Os monstros sobre liderança de um centauro chamado Kiros, pensaram em entrar na caverna, mas ninguém sentiu coragem suficiente para adentrar no escuro. Havia um certo receio de que fosse Saragat.

― Bando de covardes. Seja lá quem for, apareça, você está sob território de Sua Majestade Zarastu. Saia daí ou o mataremos.

― Oh, senhor! Eles ameaçam o vosso fiel, vede a miséria de vossos servos, pois não reconhecem o seu igual.

Um deles se aproximou. Ele ameaçou incendiar a caverna, mas Kiros interviu.

― Não prestou atenção, ele disse: “seu igual”, significa que ele é um monstro.

― Ele pode ser do Batalhão Espectral.

― Ei, apareça logo!

― Senhor Enug, tomai essas mortes como sacrifício de minha grande fé. Eles ouvem e não escutam. Falam e nada dizem. Veem e nada enxergam. São ignoras. A fé sem a obra é morta.

Os monstros ergueram as cabeças. Ele estava acima da caverna. Sua lâmina era negra, mas brilhava devido ao sangue que pingava do sabre.

― Mas, é ele...

― Ele quem, primeiro-tenente Kiros?

― O maldito monstro que matou os Tikbalangues perto de Nylack.

― Vamos matá-lo então!

― Ameaçar um fiel como eu é ameaçar o deus Enug pessoalmente. Morram pela sua heresia.
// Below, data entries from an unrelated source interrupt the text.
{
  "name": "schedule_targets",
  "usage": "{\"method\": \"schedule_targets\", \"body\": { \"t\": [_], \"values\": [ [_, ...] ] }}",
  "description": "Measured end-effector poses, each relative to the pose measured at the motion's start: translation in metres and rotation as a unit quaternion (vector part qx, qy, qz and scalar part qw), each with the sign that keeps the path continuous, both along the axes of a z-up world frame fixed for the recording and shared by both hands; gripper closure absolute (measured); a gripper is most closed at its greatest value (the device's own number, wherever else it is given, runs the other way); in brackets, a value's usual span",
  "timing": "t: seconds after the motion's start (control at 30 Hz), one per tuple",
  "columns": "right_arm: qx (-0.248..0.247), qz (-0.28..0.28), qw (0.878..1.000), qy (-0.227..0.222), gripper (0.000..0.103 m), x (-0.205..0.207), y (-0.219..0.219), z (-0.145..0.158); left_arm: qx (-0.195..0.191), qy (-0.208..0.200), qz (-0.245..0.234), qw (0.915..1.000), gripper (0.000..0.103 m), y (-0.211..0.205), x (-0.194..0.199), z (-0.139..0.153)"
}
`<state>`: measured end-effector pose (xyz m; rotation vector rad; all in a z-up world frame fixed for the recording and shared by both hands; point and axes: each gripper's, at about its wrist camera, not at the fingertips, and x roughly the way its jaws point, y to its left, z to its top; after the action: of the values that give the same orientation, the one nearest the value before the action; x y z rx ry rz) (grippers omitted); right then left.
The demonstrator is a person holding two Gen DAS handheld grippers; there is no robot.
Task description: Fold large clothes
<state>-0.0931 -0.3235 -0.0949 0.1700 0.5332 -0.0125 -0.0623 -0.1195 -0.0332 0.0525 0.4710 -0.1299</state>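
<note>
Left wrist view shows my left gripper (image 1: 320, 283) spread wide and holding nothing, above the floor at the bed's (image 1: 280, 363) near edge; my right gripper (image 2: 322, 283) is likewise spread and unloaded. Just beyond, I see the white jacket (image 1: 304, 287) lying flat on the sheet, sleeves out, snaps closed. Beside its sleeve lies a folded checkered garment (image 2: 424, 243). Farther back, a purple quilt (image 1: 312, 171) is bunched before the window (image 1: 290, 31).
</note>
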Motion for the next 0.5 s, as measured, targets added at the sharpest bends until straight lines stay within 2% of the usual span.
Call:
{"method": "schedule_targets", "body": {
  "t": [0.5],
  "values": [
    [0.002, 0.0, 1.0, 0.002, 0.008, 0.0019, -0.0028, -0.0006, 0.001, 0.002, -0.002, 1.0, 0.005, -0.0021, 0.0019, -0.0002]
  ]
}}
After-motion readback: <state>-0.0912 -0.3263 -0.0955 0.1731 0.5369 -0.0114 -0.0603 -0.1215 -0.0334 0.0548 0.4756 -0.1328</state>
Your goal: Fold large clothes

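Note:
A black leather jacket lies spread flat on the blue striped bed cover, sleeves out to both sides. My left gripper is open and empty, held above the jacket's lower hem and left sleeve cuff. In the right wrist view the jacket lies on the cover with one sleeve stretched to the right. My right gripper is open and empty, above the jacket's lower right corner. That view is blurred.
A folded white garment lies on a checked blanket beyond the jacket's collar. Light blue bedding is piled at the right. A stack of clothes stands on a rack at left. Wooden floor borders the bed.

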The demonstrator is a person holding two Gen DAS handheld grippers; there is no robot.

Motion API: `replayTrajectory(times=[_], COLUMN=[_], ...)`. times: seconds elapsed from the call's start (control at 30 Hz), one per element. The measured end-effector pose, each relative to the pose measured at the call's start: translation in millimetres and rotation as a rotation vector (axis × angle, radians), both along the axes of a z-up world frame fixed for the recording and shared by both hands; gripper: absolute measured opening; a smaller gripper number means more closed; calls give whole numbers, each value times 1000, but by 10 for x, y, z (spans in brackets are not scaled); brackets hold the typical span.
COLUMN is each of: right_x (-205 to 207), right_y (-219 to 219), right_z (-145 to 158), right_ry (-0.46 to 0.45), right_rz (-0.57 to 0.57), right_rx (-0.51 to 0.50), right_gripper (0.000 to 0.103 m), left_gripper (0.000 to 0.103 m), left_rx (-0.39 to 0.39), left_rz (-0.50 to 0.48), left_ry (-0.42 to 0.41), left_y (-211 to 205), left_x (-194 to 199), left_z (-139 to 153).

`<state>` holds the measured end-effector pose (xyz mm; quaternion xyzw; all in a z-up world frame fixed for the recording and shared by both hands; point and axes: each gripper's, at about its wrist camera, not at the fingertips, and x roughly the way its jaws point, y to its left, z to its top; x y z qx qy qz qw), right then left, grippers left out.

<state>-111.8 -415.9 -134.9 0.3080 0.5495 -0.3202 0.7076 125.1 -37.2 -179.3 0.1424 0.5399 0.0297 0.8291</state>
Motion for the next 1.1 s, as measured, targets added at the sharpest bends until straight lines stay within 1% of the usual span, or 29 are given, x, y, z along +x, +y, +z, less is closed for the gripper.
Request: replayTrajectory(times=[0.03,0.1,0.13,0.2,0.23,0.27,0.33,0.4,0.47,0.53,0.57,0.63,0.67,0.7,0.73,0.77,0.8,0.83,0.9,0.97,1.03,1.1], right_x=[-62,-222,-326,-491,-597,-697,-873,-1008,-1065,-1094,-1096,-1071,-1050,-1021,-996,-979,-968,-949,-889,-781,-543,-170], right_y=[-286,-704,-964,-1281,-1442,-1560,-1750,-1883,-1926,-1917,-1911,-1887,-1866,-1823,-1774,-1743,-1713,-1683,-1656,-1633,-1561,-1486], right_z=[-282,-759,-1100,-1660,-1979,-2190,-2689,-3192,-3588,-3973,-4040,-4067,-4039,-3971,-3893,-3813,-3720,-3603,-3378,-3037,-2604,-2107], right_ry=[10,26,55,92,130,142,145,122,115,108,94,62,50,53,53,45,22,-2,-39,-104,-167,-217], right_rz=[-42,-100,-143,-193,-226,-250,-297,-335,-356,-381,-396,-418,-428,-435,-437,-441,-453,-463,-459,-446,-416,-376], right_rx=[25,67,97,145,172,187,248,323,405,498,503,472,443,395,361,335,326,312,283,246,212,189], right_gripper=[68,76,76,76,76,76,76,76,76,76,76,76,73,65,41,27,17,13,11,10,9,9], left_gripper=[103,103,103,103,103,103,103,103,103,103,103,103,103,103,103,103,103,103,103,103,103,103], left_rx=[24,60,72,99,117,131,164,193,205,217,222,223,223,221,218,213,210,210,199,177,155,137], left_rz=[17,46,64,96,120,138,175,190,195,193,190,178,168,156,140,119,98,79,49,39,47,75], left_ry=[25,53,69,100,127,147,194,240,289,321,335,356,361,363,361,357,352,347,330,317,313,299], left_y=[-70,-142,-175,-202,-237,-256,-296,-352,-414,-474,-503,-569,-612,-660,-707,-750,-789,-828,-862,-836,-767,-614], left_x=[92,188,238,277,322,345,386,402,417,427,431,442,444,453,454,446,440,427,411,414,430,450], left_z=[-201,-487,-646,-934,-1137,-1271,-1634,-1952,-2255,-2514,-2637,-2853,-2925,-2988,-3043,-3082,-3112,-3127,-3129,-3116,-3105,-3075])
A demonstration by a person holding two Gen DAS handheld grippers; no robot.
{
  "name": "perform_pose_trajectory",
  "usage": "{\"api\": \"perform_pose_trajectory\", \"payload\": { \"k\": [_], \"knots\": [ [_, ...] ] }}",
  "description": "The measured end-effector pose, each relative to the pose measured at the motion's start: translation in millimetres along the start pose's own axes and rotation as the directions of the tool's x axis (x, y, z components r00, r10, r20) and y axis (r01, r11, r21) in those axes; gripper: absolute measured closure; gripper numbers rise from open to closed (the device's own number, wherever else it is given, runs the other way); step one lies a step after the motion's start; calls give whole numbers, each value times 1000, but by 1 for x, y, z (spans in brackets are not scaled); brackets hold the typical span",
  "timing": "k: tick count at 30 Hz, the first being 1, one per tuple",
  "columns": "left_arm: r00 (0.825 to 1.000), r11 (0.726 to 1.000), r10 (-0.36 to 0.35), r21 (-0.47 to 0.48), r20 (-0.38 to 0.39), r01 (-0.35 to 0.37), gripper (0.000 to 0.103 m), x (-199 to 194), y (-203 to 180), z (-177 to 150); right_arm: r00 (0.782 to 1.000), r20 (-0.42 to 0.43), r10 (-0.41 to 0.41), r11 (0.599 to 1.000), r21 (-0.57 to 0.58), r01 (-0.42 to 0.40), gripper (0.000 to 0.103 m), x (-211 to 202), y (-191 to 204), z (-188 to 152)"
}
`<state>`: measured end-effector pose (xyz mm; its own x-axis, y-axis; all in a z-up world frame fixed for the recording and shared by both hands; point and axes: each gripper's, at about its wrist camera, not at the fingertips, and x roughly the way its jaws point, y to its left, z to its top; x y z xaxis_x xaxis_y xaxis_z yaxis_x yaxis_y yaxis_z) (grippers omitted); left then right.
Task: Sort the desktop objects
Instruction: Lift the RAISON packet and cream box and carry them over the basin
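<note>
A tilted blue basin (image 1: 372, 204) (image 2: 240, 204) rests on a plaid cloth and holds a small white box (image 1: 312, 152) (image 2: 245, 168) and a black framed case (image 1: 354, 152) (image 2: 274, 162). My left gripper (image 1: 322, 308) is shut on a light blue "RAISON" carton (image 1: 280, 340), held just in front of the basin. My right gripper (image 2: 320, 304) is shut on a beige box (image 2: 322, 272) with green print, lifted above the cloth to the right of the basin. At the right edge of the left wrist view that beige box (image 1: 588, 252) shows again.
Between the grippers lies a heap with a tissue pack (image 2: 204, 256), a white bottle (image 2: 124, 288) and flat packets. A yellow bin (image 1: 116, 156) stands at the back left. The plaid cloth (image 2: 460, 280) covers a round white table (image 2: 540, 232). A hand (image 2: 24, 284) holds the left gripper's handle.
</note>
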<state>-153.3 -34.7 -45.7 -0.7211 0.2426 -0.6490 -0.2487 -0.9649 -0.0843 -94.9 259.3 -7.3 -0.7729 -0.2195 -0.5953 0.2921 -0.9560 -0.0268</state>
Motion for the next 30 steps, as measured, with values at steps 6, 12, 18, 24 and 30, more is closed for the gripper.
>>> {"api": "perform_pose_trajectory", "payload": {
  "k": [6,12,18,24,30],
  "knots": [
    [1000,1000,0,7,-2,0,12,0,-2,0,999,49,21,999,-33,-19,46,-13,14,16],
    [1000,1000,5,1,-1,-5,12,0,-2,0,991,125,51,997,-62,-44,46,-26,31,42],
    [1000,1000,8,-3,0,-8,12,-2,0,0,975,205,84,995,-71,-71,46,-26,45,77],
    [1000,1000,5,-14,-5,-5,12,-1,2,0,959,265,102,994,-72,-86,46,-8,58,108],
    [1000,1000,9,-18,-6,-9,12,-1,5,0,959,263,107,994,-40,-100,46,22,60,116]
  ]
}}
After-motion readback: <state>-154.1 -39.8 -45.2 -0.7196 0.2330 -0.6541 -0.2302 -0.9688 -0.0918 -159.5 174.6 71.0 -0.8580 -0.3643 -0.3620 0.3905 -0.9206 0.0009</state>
E saltando do alto da pedra, o monstro com cabeça de abóbora saltou da pedra. E com a sua lâmina, com movimentos rápidos, a cabeça de Kiros desapareceu. A rapieira foi movida em golpes perfurantes tão rápidos, que nem foi possível captar quando Kiros foi atingido.

― Mas c-como e-ele fez isso?

― Não importa, monstros, ataquem!

O quinteto restante pensou em alvejá-lo com flechas. Esticaram os seus arcos e atacaram. Com a sua agilidade e rapidez na esgrima, ele esfarelou as flechas disparadas contra ele, sem se mexer do lugar.

― Vocês não são dignos de servir a Enug, o deus dos deuses.

Flinsh, cinco golpes. Cinco corpos tombaram no chão. Todos desferidos no coração. A ferida queimava como uma brasa, impedindo a coagulação das feridas.

― Oh, senhor! Rogarei a noite toda em preparação a morte do rei Zarastu.